= Work item =
Could you restate the data below word for word, without its pictures?

*** Opening of Supplied information ***

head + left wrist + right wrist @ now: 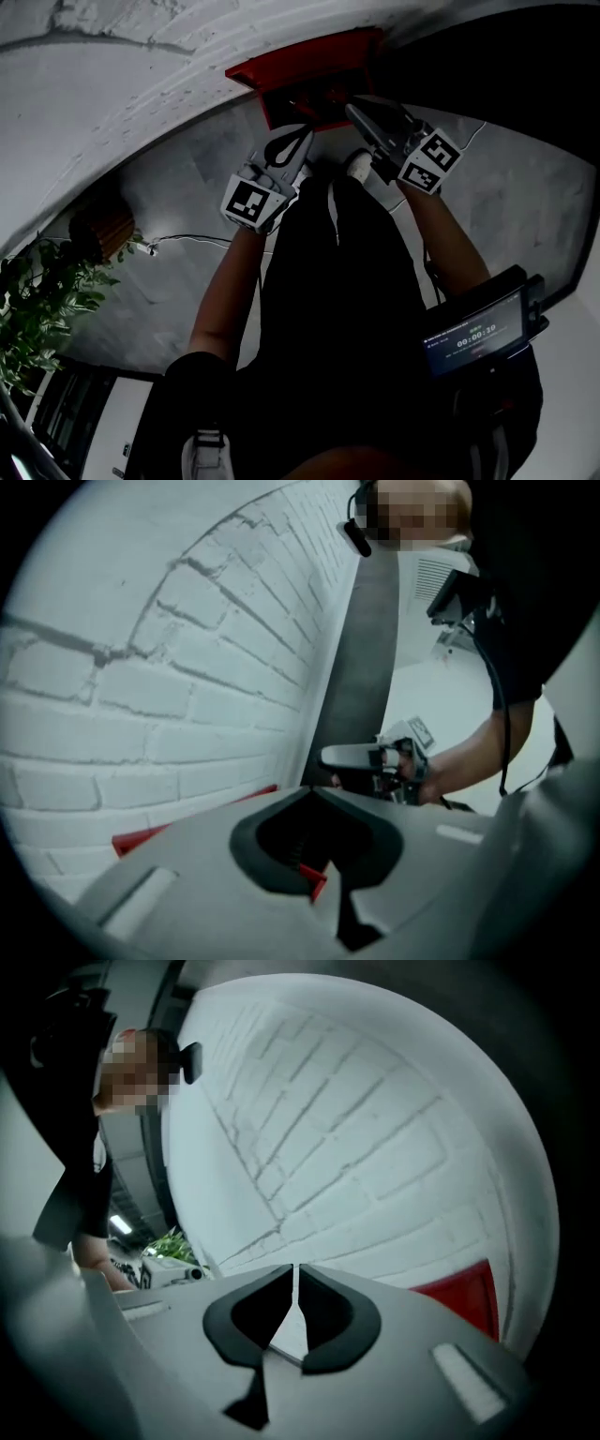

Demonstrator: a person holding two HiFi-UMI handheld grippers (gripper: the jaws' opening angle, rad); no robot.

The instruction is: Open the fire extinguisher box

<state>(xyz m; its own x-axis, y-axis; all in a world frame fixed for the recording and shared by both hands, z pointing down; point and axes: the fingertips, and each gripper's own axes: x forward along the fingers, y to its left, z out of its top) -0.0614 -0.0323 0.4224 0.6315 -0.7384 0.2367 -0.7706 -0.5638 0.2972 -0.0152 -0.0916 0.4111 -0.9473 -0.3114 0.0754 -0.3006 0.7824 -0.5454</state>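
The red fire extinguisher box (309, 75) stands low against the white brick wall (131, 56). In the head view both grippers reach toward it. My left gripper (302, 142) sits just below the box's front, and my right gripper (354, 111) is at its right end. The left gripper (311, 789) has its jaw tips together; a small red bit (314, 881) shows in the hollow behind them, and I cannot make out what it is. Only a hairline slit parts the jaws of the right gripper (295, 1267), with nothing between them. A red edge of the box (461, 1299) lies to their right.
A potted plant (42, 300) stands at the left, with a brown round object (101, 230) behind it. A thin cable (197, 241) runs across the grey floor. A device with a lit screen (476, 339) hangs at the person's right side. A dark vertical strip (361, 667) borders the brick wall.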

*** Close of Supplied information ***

= Response area =
head + left wrist + right wrist @ now: 

Demonstrator: a person holding two HiFi-UMI handheld grippers (gripper: the jaws' opening angle, rad); no robot.

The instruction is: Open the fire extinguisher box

<state>(xyz m; its own x-axis, y-axis; all in a world frame fixed for the recording and shared by both hands, z pointing down; point and axes: the fingertips, and each gripper's own axes: x forward along the fingers, y to its left, z out of its top) -0.0614 -0.0323 0.4224 0.6315 -0.7384 0.2367 -0.7706 -0.5638 0.2972 -0.0152 -0.0916 0.4111 -0.9473 -0.3114 0.0754 -0.3006 0.7824 -0.5454</state>
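The red fire extinguisher box (309, 75) stands low against the white brick wall (131, 56). In the head view both grippers reach toward it. My left gripper (302, 142) sits just below the box's front, and my right gripper (354, 111) is at its right end. The left gripper (311, 789) has its jaw tips together; a small red bit (314, 881) shows in the hollow behind them, and I cannot make out what it is. Only a hairline slit parts the jaws of the right gripper (295, 1267), with nothing between them. A red edge of the box (461, 1299) lies to their right.
A potted plant (42, 300) stands at the left, with a brown round object (101, 230) behind it. A thin cable (197, 241) runs across the grey floor. A device with a lit screen (476, 339) hangs at the person's right side. A dark vertical strip (361, 667) borders the brick wall.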

No other output is needed; the exercise is complete.